[Opening Task data section]
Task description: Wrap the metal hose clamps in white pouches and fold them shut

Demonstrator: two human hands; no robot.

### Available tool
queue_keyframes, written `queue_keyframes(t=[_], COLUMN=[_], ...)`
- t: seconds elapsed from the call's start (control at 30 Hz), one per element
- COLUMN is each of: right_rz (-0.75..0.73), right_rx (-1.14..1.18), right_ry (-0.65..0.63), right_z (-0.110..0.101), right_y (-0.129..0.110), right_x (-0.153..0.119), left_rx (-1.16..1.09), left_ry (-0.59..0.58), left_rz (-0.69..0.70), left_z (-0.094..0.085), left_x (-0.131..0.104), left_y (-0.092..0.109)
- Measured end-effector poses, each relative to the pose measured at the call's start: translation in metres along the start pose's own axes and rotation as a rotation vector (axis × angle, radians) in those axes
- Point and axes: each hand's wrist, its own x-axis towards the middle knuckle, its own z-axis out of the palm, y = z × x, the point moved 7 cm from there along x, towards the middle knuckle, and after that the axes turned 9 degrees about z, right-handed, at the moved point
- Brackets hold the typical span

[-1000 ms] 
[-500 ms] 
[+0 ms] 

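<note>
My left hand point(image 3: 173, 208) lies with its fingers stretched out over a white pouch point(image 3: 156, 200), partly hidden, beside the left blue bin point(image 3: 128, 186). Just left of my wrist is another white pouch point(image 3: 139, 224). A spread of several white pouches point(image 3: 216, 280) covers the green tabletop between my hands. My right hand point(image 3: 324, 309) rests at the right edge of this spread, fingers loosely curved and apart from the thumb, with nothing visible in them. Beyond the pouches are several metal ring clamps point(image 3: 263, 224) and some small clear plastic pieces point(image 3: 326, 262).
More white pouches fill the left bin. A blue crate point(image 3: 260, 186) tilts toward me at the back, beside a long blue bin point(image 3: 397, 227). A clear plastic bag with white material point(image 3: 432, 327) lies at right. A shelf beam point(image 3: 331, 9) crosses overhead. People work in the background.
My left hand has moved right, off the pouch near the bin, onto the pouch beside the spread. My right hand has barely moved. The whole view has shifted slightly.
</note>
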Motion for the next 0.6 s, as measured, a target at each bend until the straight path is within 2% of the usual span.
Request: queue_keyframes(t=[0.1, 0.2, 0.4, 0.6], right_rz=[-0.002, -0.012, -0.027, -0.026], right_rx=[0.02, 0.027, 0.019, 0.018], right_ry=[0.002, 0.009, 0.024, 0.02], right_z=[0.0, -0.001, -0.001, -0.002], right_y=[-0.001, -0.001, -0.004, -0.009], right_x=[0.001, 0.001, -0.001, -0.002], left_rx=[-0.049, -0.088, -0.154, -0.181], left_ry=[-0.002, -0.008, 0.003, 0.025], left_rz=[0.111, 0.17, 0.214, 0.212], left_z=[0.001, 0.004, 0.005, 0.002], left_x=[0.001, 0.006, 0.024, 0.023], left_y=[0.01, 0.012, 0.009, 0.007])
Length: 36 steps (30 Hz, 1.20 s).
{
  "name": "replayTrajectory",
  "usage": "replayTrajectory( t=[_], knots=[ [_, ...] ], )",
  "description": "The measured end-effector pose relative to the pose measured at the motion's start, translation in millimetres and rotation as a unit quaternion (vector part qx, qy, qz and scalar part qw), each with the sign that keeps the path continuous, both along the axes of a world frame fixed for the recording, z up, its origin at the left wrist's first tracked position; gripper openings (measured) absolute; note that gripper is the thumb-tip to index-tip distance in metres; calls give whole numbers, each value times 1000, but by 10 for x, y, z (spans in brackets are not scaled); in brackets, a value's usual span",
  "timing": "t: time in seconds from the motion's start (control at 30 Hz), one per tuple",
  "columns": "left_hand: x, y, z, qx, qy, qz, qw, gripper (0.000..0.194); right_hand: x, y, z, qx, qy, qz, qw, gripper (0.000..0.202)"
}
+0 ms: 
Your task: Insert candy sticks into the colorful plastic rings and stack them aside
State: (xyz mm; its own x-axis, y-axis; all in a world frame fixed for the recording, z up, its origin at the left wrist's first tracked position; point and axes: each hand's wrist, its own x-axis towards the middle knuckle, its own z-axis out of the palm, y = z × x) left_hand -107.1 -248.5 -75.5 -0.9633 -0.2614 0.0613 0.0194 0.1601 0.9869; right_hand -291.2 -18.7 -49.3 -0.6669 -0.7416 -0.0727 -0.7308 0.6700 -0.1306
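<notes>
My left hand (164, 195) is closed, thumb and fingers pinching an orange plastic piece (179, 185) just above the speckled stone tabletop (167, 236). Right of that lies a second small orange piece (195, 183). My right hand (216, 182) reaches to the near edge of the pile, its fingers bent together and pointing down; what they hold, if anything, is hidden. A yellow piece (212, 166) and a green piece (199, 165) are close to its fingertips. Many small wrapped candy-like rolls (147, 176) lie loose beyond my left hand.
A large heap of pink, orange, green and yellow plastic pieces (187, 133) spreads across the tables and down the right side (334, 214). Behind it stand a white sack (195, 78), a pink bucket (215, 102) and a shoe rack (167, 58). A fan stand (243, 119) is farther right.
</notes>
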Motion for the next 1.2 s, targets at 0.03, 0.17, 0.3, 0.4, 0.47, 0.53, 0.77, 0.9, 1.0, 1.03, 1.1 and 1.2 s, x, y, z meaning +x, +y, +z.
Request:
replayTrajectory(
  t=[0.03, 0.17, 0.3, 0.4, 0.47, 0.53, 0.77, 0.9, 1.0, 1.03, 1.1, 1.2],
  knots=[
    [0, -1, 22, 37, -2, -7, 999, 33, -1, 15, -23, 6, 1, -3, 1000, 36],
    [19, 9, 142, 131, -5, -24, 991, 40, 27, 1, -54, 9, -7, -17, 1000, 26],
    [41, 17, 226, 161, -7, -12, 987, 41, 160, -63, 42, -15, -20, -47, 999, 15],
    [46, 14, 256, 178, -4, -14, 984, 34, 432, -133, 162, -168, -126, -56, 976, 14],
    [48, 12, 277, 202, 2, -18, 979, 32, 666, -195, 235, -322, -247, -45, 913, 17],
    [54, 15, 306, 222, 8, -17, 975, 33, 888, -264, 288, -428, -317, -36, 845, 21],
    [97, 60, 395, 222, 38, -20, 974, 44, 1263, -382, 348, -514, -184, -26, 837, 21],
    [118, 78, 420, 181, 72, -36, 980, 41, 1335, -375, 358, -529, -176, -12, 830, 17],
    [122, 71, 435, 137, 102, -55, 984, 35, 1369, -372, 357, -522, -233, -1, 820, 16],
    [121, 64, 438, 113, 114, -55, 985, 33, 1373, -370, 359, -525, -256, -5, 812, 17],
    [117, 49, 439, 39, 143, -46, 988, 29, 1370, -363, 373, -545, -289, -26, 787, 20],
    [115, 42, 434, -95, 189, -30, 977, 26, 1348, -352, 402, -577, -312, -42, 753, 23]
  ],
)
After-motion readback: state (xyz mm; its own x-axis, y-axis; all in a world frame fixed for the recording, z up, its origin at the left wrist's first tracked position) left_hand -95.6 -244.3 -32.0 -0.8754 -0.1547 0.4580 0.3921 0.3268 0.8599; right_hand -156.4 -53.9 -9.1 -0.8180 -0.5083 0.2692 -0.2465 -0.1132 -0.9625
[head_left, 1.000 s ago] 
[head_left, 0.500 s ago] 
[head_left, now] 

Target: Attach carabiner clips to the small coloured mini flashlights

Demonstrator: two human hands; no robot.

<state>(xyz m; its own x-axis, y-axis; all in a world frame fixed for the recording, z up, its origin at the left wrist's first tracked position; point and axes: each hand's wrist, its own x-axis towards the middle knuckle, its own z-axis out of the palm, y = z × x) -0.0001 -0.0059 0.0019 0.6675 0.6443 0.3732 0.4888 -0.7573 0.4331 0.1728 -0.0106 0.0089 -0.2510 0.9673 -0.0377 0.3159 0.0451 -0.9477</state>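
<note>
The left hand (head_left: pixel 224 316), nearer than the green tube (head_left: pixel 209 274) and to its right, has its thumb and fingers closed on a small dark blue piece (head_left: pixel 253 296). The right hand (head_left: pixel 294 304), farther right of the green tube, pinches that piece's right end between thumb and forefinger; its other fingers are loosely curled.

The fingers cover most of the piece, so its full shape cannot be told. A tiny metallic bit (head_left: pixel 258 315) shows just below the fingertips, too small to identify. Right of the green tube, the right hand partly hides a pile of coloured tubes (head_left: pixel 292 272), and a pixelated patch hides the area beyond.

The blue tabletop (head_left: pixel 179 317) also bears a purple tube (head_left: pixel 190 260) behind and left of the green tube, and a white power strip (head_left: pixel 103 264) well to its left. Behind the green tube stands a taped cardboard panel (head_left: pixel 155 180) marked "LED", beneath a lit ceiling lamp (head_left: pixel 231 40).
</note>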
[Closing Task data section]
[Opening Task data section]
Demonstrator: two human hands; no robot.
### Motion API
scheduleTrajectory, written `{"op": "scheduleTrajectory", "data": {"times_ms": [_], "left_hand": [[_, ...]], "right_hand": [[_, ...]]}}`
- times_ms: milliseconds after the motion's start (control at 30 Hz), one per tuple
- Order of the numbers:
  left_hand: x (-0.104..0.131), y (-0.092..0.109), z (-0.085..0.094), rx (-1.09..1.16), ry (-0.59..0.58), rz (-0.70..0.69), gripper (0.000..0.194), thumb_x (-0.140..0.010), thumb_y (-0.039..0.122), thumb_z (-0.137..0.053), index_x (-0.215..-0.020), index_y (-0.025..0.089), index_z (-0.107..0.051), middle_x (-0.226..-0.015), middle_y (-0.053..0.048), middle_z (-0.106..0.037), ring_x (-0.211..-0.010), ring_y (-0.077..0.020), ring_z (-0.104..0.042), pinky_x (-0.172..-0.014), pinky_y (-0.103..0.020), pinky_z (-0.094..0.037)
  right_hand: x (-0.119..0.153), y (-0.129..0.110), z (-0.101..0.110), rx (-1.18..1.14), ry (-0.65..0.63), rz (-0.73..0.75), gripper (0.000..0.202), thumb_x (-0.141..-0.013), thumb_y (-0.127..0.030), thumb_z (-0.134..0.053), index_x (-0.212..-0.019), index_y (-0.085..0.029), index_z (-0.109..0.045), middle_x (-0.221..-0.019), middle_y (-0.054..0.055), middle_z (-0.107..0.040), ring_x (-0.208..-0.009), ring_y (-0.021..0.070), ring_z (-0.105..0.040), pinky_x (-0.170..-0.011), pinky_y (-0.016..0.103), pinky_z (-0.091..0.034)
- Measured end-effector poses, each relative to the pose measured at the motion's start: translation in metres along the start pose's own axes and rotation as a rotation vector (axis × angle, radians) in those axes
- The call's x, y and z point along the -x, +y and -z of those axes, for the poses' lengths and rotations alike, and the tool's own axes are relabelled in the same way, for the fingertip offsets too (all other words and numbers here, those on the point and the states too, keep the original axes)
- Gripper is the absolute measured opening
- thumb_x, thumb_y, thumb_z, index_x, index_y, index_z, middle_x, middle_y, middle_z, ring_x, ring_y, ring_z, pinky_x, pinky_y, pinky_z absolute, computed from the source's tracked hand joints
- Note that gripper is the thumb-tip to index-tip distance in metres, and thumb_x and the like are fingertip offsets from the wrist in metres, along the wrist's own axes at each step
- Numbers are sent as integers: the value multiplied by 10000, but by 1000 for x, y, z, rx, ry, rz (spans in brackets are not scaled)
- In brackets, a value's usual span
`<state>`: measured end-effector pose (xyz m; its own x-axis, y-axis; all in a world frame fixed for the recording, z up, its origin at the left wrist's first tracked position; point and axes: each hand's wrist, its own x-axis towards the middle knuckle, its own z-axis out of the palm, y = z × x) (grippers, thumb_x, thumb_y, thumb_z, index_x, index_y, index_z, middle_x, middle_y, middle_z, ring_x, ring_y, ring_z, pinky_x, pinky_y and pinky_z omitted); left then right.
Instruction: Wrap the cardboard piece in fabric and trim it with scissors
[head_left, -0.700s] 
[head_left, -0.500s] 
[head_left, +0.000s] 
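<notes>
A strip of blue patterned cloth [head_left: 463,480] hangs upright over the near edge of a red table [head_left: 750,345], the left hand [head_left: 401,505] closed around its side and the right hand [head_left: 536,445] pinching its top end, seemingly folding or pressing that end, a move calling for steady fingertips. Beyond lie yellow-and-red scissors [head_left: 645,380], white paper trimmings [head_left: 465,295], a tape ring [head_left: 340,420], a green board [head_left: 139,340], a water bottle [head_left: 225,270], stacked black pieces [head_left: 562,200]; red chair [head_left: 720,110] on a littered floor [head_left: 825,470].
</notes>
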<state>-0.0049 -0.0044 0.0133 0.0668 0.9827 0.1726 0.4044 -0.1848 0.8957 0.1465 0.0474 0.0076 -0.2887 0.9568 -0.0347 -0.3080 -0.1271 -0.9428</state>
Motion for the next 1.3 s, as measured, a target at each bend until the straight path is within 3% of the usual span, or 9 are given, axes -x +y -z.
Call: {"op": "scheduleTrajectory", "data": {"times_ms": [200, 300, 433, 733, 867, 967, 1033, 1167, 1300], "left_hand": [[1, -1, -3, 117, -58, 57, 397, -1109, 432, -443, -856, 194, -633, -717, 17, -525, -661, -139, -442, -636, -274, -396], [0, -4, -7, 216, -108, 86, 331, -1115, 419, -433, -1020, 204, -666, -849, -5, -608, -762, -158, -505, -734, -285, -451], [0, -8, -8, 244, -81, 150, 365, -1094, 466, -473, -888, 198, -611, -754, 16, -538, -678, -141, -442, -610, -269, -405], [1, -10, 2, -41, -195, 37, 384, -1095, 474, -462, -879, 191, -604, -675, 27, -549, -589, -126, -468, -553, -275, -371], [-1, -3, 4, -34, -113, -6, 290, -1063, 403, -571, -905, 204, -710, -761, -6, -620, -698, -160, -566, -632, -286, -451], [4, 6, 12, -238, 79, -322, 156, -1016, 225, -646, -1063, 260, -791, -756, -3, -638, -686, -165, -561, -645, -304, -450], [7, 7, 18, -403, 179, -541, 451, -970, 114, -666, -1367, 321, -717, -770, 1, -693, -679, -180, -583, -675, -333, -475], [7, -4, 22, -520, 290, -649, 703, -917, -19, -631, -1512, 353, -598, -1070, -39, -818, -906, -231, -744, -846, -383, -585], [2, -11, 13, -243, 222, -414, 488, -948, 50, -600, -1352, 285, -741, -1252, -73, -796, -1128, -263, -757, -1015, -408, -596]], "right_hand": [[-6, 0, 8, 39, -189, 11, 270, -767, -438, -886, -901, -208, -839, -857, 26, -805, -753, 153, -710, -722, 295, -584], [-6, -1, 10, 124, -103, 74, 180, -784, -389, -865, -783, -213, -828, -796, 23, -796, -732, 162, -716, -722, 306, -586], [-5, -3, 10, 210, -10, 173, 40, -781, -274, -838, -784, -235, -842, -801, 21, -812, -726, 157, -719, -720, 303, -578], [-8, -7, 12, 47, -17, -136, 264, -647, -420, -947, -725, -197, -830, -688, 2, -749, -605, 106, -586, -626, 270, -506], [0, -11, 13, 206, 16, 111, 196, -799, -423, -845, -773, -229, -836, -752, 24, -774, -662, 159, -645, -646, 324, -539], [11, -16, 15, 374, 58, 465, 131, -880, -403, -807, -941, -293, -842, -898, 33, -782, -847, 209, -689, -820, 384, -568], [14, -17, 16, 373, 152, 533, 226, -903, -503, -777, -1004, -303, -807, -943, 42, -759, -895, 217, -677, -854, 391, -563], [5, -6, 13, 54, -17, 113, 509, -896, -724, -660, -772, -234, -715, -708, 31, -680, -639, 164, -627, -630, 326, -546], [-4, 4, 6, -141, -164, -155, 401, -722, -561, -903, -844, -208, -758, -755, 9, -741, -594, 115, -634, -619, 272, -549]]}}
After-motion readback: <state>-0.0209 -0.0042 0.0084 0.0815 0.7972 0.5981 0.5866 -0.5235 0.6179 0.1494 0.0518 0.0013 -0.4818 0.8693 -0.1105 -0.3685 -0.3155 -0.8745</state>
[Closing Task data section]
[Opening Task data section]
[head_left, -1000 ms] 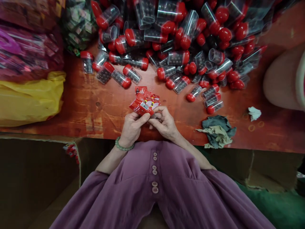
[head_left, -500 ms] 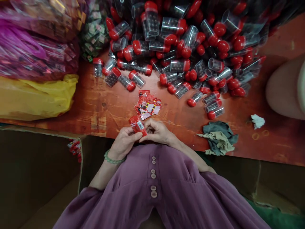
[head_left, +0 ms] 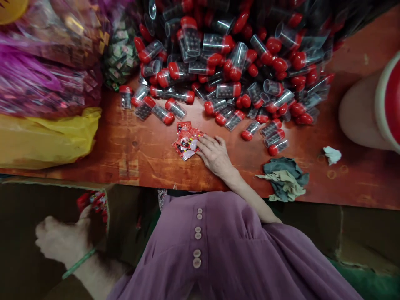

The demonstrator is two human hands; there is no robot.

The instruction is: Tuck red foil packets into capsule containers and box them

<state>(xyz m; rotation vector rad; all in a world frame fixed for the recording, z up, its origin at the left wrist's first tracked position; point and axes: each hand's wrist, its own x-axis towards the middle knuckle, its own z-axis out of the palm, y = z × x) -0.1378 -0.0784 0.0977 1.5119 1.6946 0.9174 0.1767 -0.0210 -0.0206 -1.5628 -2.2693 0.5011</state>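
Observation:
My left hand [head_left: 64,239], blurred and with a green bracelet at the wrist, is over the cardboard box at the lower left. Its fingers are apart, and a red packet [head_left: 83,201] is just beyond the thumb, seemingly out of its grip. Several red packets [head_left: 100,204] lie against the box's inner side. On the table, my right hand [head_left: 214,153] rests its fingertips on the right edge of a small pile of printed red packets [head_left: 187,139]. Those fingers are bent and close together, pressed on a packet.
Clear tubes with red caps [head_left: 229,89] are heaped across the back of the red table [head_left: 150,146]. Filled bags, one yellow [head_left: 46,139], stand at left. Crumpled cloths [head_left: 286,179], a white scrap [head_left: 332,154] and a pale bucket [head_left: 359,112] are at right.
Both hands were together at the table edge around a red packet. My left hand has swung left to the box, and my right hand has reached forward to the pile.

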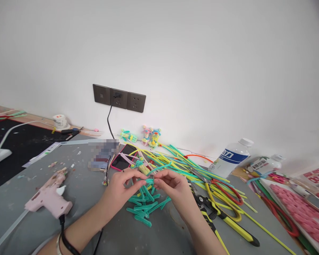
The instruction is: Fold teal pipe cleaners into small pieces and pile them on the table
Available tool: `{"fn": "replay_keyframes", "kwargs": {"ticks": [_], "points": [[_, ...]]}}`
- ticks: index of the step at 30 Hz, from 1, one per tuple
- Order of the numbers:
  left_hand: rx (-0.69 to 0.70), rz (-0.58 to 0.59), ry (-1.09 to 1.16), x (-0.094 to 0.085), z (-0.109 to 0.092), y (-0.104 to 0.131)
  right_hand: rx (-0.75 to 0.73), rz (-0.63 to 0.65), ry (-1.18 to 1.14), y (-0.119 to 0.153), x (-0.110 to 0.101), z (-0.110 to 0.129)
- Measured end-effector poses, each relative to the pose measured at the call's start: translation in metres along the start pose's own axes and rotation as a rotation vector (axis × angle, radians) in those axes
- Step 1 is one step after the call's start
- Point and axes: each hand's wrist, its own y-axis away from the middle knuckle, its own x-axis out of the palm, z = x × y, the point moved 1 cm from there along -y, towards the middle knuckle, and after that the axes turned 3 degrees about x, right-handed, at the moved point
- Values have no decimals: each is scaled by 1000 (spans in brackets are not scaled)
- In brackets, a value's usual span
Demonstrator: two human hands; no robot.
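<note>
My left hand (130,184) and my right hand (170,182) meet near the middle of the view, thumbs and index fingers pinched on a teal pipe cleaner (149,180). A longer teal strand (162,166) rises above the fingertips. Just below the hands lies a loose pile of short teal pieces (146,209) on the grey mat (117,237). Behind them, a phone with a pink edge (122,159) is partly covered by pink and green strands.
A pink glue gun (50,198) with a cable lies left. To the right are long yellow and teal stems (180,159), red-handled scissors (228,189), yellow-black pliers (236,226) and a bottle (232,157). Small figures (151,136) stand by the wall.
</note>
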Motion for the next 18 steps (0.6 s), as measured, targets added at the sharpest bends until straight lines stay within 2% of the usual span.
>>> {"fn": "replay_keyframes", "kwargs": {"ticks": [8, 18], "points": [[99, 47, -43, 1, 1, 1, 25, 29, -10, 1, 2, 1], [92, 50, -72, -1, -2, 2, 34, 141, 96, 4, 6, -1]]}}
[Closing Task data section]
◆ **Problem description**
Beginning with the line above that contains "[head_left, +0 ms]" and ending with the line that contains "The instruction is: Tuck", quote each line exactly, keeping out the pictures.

◆ **Task answer**
[head_left, +0 ms] 

The demonstrator is two human hands; there is no robot.

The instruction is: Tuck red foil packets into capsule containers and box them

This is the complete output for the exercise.